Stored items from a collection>
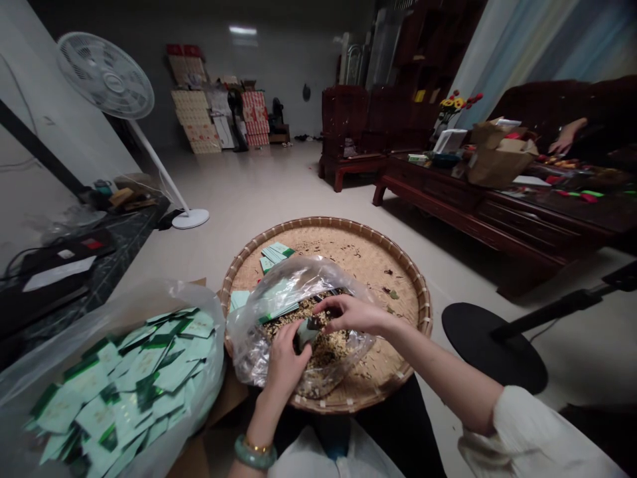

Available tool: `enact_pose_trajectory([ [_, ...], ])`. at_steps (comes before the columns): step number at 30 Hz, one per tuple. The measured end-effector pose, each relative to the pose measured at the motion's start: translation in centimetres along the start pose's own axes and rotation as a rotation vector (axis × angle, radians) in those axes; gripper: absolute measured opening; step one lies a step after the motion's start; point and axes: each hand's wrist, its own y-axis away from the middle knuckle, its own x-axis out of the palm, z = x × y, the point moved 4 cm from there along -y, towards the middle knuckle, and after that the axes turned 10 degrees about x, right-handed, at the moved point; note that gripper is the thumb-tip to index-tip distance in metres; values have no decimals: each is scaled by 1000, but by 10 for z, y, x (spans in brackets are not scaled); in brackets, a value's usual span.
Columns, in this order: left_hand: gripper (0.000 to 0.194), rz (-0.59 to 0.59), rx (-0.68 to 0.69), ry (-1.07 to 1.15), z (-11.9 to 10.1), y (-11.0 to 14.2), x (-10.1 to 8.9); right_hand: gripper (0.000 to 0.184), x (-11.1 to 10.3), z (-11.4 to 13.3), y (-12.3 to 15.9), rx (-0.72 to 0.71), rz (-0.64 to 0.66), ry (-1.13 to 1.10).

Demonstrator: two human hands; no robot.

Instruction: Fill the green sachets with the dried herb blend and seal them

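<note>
Fingers point(331, 307) closed on a green sachet point(305, 334), partly hidden, inside a clear plastic bag point(253, 348)

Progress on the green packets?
Looks done: a plastic bag heaped with pale green packets. In hand: left hand holds one packet, right hand just above it, over loose dried leaves in a clear bag. Left: plenty of leaves, few packets on the woven tray.
</note>
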Motion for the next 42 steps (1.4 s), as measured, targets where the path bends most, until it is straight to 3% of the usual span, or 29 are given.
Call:
enact_pose_trajectory([
  [7,44,2,1,-10,-1,0,2,45,6,20,8,-135,-168,590],
  [14,46,6,-4,-14,-2,0,2,46,19,27,7,-293,-295,736],
  [18,47,8,-8,-2,0,1,3,47,23,26,5,-322,-331,697],
  [21,46,-5,-15,4,3,2,2,42,23,26,8,-347,-290,513],
  [26,45,-19,-41,29,5,4,1,37,14,11,14,-297,-395,352],
  [31,44,-39,-28,24,4,5,0,66,26,-23,-1,-173,-349,258],
  [36,43,-30,-22,11,3,4,1,43,29,-35,-12,-240,-482,197],
  [42,43,-30,-31,-6,4,3,2,25,23,-16,0,-335,-528,242],
])
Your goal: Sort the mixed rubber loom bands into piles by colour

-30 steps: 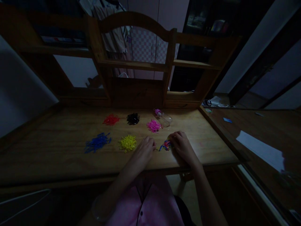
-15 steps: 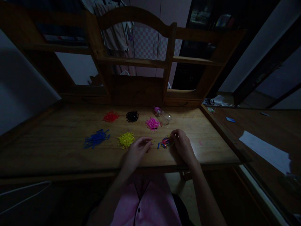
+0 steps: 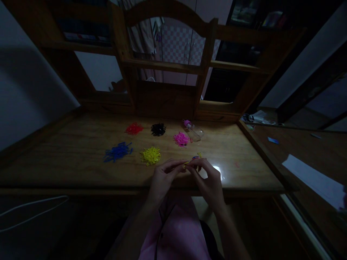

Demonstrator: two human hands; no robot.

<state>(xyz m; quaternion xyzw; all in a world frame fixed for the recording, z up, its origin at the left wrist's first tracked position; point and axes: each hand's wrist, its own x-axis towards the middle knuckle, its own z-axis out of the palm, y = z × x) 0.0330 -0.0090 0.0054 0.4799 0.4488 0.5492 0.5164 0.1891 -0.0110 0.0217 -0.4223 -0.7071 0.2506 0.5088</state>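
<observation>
My left hand (image 3: 164,177) and my right hand (image 3: 210,181) meet fingertip to fingertip just above the desk, both closed in a pinch. Between them shows a small yellow plastic clip (image 3: 187,163); its exact kind is too small to make out. Behind the right fingers lies a mixed-colour pile of clips (image 3: 195,157), mostly hidden. Left of my hands is a yellow pile (image 3: 150,156). Beyond are a pink pile (image 3: 181,139), a black pile (image 3: 158,129) and a red pile (image 3: 134,128), with a blue pile (image 3: 118,152) at the left.
A clear bottle with a pink top (image 3: 197,133) lies on the wooden desk (image 3: 73,155) behind the pink pile. A wooden shelf unit (image 3: 165,66) rises along the back edge. To the right, white paper (image 3: 311,180) and a small blue card (image 3: 273,140) rest on another brown surface.
My hands were apart and have come together at the yellow clip, the right one moving left and now covering most of the mixed pile. The camera view has shifted slightly.
</observation>
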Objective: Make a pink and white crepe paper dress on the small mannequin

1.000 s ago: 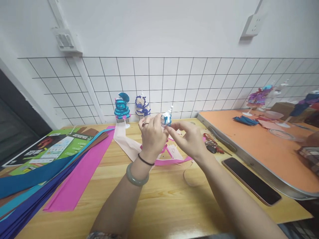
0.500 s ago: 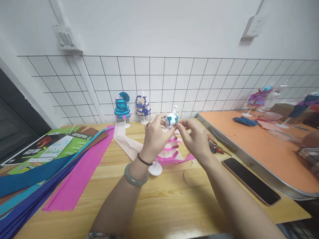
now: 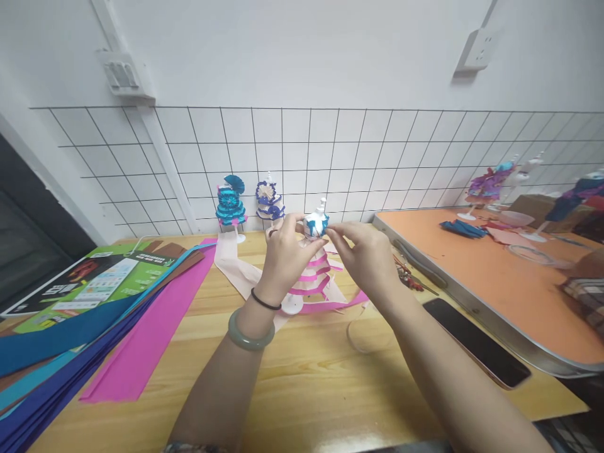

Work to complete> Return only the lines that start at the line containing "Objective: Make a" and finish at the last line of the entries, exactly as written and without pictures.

Solved problem>
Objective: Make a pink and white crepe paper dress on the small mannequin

1.000 s ago: 
0.500 s ago: 
now: 

The output requires nothing else.